Repeat every line of the material that follows, word for word.

┄┄┄┄┄┄┄┄┄┄┄┄┄┄┄┄┄┄┄┄

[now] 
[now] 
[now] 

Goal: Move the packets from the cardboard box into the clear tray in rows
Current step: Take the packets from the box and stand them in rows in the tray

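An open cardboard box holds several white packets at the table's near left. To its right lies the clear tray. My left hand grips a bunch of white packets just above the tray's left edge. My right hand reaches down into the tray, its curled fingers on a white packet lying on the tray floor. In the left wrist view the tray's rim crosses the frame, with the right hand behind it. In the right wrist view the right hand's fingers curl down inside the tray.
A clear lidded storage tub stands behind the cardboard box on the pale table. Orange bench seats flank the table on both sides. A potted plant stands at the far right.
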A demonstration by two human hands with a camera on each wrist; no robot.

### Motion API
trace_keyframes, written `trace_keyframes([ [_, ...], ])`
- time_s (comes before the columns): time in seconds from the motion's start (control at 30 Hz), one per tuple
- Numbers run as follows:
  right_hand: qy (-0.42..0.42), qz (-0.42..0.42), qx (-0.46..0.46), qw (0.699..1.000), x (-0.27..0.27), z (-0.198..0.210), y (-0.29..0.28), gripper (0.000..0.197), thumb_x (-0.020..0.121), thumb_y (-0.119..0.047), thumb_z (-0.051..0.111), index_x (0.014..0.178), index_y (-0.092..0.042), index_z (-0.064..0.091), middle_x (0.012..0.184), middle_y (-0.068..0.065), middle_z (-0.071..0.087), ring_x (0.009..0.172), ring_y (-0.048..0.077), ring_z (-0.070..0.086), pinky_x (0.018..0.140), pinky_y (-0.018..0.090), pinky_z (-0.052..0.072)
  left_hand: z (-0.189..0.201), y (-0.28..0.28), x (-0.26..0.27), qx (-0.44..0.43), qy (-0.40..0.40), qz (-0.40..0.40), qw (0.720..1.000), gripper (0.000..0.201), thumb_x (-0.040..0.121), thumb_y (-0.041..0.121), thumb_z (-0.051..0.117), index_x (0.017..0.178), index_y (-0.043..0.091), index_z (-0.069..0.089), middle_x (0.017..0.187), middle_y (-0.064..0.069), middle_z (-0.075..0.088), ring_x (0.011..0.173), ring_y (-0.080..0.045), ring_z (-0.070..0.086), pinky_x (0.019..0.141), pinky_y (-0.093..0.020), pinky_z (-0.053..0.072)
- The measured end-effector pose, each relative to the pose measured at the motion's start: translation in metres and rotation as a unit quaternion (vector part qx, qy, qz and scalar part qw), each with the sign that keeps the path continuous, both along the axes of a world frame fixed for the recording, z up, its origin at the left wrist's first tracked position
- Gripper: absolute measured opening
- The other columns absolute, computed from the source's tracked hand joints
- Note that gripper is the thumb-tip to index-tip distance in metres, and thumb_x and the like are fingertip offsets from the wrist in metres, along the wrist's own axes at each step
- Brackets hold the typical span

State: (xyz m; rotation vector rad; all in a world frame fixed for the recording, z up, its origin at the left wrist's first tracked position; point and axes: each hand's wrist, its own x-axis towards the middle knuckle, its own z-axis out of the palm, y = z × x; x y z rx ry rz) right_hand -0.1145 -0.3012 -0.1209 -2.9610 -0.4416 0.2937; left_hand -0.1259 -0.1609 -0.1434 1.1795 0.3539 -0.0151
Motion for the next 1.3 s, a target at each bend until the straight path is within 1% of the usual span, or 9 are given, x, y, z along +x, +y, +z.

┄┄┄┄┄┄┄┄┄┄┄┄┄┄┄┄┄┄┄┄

→ **Solution to the exercise**:
[now] 
[now] 
[now] 

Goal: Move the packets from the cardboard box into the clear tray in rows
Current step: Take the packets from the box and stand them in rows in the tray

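An open cardboard box holds several white packets at the table's near left. To its right lies the clear tray. My left hand grips a bunch of white packets just above the tray's left edge. My right hand reaches down into the tray, its curled fingers on a white packet lying on the tray floor. In the left wrist view the tray's rim crosses the frame, with the right hand behind it. In the right wrist view the right hand's fingers curl down inside the tray.
A clear lidded storage tub stands behind the cardboard box on the pale table. Orange bench seats flank the table on both sides. A potted plant stands at the far right.
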A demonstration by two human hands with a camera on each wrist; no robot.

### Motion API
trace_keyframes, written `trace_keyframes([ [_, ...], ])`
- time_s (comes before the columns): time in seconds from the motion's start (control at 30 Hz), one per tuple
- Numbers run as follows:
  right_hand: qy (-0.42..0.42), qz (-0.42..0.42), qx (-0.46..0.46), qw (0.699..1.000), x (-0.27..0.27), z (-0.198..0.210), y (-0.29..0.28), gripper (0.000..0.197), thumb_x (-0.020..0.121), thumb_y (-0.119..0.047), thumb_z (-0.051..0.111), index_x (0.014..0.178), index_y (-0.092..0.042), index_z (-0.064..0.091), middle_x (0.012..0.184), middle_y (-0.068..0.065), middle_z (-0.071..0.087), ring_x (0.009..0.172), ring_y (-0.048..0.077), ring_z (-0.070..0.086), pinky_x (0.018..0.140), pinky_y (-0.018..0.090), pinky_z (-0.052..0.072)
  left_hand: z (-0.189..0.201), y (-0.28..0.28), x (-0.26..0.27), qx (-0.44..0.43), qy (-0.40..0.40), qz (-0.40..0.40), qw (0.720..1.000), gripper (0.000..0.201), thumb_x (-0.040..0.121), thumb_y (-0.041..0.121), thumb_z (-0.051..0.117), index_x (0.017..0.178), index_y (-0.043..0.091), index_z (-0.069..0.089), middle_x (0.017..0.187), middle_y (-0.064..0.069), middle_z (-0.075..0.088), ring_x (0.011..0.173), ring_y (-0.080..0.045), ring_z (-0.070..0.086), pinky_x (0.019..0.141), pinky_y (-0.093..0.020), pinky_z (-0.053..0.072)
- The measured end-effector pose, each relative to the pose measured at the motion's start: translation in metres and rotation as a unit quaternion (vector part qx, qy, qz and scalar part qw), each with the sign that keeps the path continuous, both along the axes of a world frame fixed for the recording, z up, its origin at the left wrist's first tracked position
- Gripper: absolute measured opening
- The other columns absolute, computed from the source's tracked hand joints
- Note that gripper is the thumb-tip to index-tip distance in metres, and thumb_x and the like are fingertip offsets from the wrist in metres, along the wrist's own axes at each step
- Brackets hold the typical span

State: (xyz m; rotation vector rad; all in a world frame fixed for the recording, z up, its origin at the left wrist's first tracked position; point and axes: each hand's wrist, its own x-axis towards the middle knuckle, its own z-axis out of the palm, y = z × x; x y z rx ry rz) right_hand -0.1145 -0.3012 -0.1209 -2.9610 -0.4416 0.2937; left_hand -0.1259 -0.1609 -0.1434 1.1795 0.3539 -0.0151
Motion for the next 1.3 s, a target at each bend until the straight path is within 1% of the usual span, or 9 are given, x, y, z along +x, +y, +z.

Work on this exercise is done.